Most people believe commercial airplane cabins to be festering cess pools of germs just waiting to infect the people seated inside them. And while, yes, passengers suffering from some common airborne illness like the cold or flu can indeed get their seatmates sick, you're not at much risk of catching something by just being in the same stuffy space as them. That's at least according to new research published in Proceedings of the National Academy of Sciences, which found that you're really only at risk of catching something contagious if you’re seated within three feet of a sick person.

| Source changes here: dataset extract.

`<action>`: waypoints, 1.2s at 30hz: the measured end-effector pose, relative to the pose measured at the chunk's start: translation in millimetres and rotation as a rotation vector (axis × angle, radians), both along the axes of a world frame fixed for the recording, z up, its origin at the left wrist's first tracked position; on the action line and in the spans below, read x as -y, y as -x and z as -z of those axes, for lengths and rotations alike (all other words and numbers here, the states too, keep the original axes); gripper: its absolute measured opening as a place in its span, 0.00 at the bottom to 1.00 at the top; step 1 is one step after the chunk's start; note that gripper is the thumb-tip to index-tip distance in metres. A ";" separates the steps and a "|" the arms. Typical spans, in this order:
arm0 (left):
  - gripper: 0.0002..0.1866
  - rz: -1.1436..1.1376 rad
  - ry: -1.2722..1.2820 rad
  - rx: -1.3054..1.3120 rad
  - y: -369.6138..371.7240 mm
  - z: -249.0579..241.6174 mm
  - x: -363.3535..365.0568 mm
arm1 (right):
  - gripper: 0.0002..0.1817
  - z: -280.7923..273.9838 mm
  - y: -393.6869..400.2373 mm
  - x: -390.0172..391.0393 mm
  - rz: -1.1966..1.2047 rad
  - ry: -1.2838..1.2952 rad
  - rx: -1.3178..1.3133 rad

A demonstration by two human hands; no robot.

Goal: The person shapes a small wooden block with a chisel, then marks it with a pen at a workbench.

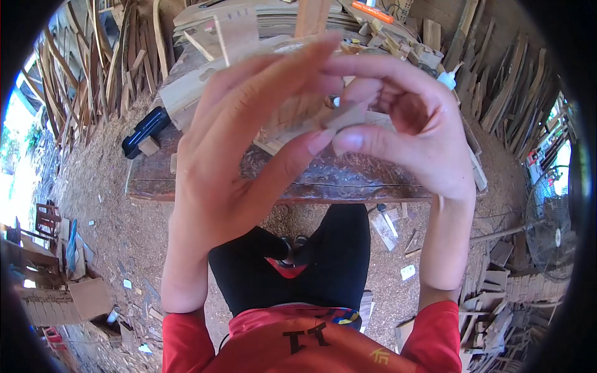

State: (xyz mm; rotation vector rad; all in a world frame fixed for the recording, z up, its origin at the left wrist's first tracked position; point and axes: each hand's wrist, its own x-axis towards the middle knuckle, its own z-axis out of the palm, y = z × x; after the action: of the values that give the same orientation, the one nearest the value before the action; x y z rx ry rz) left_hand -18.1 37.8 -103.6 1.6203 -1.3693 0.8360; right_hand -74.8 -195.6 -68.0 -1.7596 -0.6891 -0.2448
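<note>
Both my hands are raised in front of me above the workbench. Between them is a small, flat, grey-brown piece (pixel 346 117); its material is not clear. My right hand (pixel 413 118) has curled fingers and a bent thumb, and grips this piece. My left hand (pixel 233 133) has its fingers stretched out and apart from the thumb, blurred at the tips. Its thumb tip touches or nearly touches the piece's lower left edge. Behind the hands, pale wooden parts lie on the dark wooden workbench (pixel 323 189), partly hidden by my fingers.
A black case (pixel 145 132) and a small wood block (pixel 148 147) sit at the bench's left end. Stacked boards (pixel 193 31), an orange tool (pixel 373 12) and a white bottle (pixel 449 77) are at the back. Wood strips lean both sides; a fan (pixel 553 227) stands right.
</note>
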 end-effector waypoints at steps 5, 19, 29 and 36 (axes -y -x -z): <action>0.33 -0.070 0.233 0.014 -1.6 1.3 -8.9 | 0.19 -7.5 -32.9 -3.9 0.239 0.001 0.144; 0.39 -0.198 0.282 -0.265 -40.5 14.6 -9.4 | 0.11 -53.2 -60.6 -12.4 0.196 0.276 0.034; 0.44 -0.316 0.280 -0.217 -31.9 15.6 -4.5 | 0.12 -69.1 -44.2 -29.9 0.297 0.466 0.234; 0.44 -0.375 0.310 -0.104 -26.1 16.3 1.1 | 0.10 -74.9 -46.2 -25.3 0.380 0.396 0.100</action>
State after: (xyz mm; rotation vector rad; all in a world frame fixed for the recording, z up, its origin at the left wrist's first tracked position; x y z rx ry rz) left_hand 8.1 36.7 -119.8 1.6667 -0.8247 1.1042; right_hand -28.6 -170.2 6.9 -2.2689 -0.4899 -0.4836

The study employed a team of people seated in every five rows of a single-aisle aircraft to observe the comings and goings of passengers and crew within the airplane cabin during 10 intercontinental flights, and compared those movement patterns to the long-known ways in which the flu is transmitted in the air. The team also collected air and surface samples from all around the cabin to see just how germy it is in general.
The researchers assumed a hypothetical sick passenger was seated in the middle of the plane, and created a computer model using their collected data to simulate who might get infected by them. Surprisingly, they found that passengers who sat in the row directly in front of or behind a sick person (or within two seats to the right or left of them) had an 80% or higher chance of getting infected, while for everyone else on board the likelihood of being infected dropped to just 3%.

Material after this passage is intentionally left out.